More significant are the changes to the menu: seafood hasn’t been purged entirely but, with Fishers next door, what’s now in place is a grown-up, French-slanted bar-bistro menu fronted up by ‘Shore Specialities’, which serve a similar role to ‘Fishers Favourites’ in the sister restaurants. On this list are dishes such as brown onion soup with gruyere crouton, oysters cold and hot, ham hash cakes offering an obvious but still uncommon variation on fish cakes, and a large, piping-hot steak and kidney pie made in-house as a pie rather than a dollop of stew with a straw hat.

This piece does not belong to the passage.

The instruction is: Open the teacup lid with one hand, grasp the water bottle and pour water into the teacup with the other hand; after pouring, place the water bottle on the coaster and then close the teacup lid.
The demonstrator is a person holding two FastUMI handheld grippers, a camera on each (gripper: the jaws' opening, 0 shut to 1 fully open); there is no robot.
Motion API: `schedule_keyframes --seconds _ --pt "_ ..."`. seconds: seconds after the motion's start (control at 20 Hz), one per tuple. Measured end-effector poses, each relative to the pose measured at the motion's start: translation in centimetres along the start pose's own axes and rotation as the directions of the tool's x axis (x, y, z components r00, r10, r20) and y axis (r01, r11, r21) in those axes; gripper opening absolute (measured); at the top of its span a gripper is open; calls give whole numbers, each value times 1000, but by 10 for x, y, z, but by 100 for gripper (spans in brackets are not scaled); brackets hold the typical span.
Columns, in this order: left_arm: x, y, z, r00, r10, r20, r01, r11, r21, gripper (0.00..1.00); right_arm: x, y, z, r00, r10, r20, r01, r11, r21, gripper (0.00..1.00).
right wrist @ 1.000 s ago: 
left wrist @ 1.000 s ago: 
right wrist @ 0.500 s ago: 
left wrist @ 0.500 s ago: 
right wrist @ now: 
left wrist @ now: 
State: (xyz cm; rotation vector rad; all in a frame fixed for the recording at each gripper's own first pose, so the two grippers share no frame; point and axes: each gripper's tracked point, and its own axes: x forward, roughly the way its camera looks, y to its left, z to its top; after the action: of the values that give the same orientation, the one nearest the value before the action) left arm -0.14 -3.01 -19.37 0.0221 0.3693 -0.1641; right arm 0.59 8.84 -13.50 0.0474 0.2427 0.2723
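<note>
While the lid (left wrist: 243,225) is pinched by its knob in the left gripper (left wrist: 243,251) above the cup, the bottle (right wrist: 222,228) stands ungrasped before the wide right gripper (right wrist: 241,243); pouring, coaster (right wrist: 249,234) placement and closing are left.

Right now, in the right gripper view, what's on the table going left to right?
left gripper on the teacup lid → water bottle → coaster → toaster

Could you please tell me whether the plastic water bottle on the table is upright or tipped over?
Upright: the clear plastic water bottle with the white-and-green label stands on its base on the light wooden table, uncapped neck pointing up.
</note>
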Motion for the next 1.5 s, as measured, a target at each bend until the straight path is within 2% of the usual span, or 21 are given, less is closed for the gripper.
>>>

The same menus are served in the bar and restaurant and, alongside the specialities, the à la carte menu offers slightly more complex yet still assured options: chargrilled fennel with broad bean and pancetta salad cut through by the strong, fresh tang of fresh mint, scallops served with pork belly or lamb shank in juniper jus. Occasionally daunting portions and a heavy hand with the salt detract from what’s mostly a composed, satisfying and eminently reliable dining experience. With ales and a good wine list, it shouldn’t be forgotten that the Shore is also a very pleasant place to drink, if clearly a middle-age comfort zone.
If you turn up or get peckish after 10.30pm when the chefs have left, they’ve the intelligence to keep a late supper dish such as mutton stew or cassoulet available for £5 a bowl up to 12.30am. It’s easy for the bar staff to serve and it’s considerably more civilised than a kebab on the way home. New thinking in an old setting? It’s great to see, but surely it shouldn’t be the preserve of Leith.
3 The Shore, Leith, Edinburgh
0131 553 5080, www.theshore.biz.
Smart dining pub serving confident comfort food.